Sunday, November 02, 2014

ECB stress tests and Europe's fatal politics

"Europe suffers from fatal politics." - Joseph Stiglitz, August 2014

Gretchen Morgenson presents a report on the ECB bank stress tests, Cracks in the Stress Tests of European Banks New York Times 11/01/2014. She stresses the seriousness of the findings, and how important future financial supervision is to maintaining the banks' integrity:

A crucial aspect of the examination was an analysis of how each bank valued its assets, such as loans and interest-rate swaps and other derivatives holdings.

The derivatives holdings on these institutions’ books total hundreds of billions of euros. So it’s critical that banks accurately assess the risks that arise in these holdings when a trading partner gets into financial trouble. (This assessment is called a credit value adjustment.)

The analysis was discomfiting.
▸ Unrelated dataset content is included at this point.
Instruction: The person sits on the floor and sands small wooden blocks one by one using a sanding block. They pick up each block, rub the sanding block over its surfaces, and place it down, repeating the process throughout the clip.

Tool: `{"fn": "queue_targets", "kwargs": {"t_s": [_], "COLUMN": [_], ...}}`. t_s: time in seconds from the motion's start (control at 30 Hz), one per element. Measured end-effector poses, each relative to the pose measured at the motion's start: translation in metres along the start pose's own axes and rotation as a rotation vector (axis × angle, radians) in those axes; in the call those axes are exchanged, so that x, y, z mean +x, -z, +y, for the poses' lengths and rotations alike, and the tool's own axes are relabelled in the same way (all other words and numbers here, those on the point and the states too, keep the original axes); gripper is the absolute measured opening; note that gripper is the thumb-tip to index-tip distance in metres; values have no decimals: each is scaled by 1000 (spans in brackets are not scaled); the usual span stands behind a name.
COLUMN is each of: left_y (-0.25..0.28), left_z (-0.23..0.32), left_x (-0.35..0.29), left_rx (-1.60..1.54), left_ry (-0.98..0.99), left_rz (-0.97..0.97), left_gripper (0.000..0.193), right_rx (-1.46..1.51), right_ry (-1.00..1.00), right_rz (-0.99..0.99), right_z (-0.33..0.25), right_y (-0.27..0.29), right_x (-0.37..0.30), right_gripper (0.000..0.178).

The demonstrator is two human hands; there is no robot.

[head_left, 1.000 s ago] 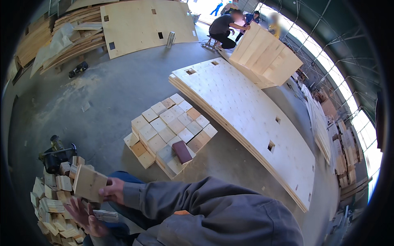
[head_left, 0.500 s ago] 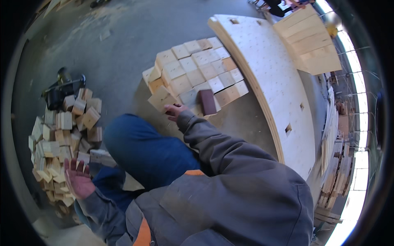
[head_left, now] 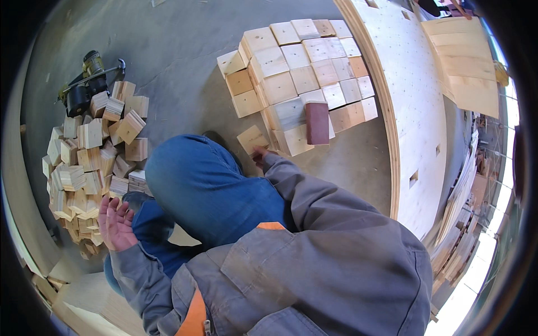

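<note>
My right hand (head_left: pixel 260 155) grips a square light-wood block (head_left: pixel 251 138) by its lower edge, just left of the neat stack of wooden blocks (head_left: pixel 280 88). Part of that hand's fingers is hidden behind the block. On the stack's near edge rests a dark red-brown rectangular block (head_left: pixel 317 124), apart from my hand. My left hand (head_left: pixel 116 224) is open, palm up with fingers loosely spread, and holds nothing. It hovers by the near side of a loose heap of wooden blocks (head_left: pixel 88 159) on the left.
A black and yellow-green power tool (head_left: pixel 87 84) lies beyond the heap. To the right of the stack, a large pale plywood panel (head_left: pixel 417 140) with square holes runs lengthwise. A slatted wooden panel (head_left: pixel 468 61) stands at the far right, with another person's arm (head_left: pixel 460 8) behind it.
My right hand has drawn the block slightly away from the stack's near left corner, opening a gap. The whole view has shifted, and my left hand stays open.
</note>
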State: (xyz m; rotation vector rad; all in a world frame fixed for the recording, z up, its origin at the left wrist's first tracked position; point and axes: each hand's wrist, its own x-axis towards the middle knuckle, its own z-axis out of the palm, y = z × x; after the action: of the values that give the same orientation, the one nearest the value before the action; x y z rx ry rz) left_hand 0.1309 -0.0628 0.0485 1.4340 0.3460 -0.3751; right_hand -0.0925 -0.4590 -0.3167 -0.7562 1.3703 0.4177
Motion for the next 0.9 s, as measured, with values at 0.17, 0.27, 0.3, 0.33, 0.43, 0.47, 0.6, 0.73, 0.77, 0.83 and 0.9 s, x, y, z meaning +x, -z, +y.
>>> {"fn": "queue_targets", "kwargs": {"t_s": [0.17, 0.27, 0.3, 0.33, 0.43, 0.47, 0.6, 0.73, 0.77, 0.83, 0.9], "left_y": [-13, -12, -16, -22, -39, -41, -43, -42, -43, -45, -46], "left_z": [-5, -7, -8, -8, -5, -6, -9, -11, -11, -10, -9], "left_x": [10, 8, 9, 9, 11, 12, 13, 13, 13, 12, 13], "left_rx": [69, 137, 158, 178, 253, 281, 356, 396, 402, 418, 432], "left_ry": [65, 106, 118, 129, 139, 141, 147, 156, 151, 162, 163], "left_rz": [-3, 1, 5, 9, -13, -26, -96, -122, -123, -120, -135], "left_gripper": [50, 51, 51, 51, 52, 52, 52, 53, 53, 53, 53], "right_rx": [201, 422, 492, 512, 562, 572, 572, 592, 594, 546, 474], "right_ry": [61, 93, 103, 69, -39, -23, 43, 44, 24, 1, -22], "right_rz": [54, 0, 2, 60, 69, 43, 4, 36, 49, 57, 75], "right_z": [-11, -26, -29, -32, -33, -31, -35, -57, -61, -64, -62], "right_y": [8, -7, -9, -13, -21, -19, -18, -24, -25, -26, -23], "right_x": [42, 36, 33, 32, 30, 31, 30, 29, 30, 29, 31], "right_gripper": [34, 35, 36, 36, 32, 30, 25, 22, 22, 23, 22]}}
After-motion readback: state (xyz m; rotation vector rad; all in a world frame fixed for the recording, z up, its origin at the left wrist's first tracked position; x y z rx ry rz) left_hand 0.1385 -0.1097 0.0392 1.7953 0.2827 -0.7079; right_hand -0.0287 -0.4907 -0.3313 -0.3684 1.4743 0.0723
The European Central Bank concluded that fully half of the sampled banks had inadequate practices when it came to calculating and adjusting their holdings for credit risks associated with derivatives trading partners.
She doesn't comment on the politically convenient aspect of the ECB stress test findings, which is that most of the problems they identified were in eurozone "periphery" countries like Italy.

And she doesn't mention the largr point emphasized by Wolfgang Münchau, which is that it's not the availability of credit that's keeping the eurozone in depression, it's deficient economic demand.

Martin Wolf looks at the stress tests in Europe’s banks are too feeble to spur growth Europe’s banks are too feeble to spur growth Financial Times 10/28/2104:

The optimistic assessment is that the ECB has at least done enough to mend the banking system. There are two things to be said for this judgment: first, the ECB has taken a close look at the quality of assets in the system; and, second, the “stresses” imposed in the tests are tough. They seem comparable to those imposed by the Federal Reserve on US banks. The ECB concluded that 25 institutions, nine of them Italian, would need to add a total of €25bn in capital. This number has already fallen to €13bn because of capital-raising undertaken this year.
Of course, it's a bit of damning by mild praise to say that the ECB stress tests "seem comparable to those imposed by the Federal Reserve on US banks." They also drew criticism from some economists for being excessively permissive.

Wolf proceeds to point out a non-trivial deficiency in the ECB stress tests:

Perhaps the most important possibility omitted by this assessment is that of sovereign default. This bears on a fundamental concern: risk-weighted capital requirements, on which the analysis is based, involve making judgments about the safety of different types of assets. This is especially problematic in the eurozone, where the lack of a unified fiscal backstop for banks means that national governments are responsible for rescuing troubled institutions. Moreover, the solvency of the eurozone’s highly indebted members is more doubtful than that of countries with their own currencies. Since a banking crisis would be even harder to deal with in the eurozone than elsewhere, it would be wise for its banks to have bigger capital buffers that stand a better chance of preventing one.
And he echoes Münchau's macroeconomic warning:

... one must doubt whether the capital in eurozone banks is enough to drive the economy forward. But this is just one part of a still bigger problem: the dramatic weakness of aggregate demand and the slow slide into ultra-low inflation and, quite possibly, deflation. Sounder banks do not necessarily generate faster growth in demand. Indeed, causality goes far more in the opposite direction. [my emphasis]
And the prospects for that are grim, thanks to the Herbert Hoover/Heinrich Brüning that Angela Merkel and her junior coalition partners in the SPD have agreed for years to impose on the eurozone. Joe Stiglitz wasn't kidding. "Europe suffers from fatal politics."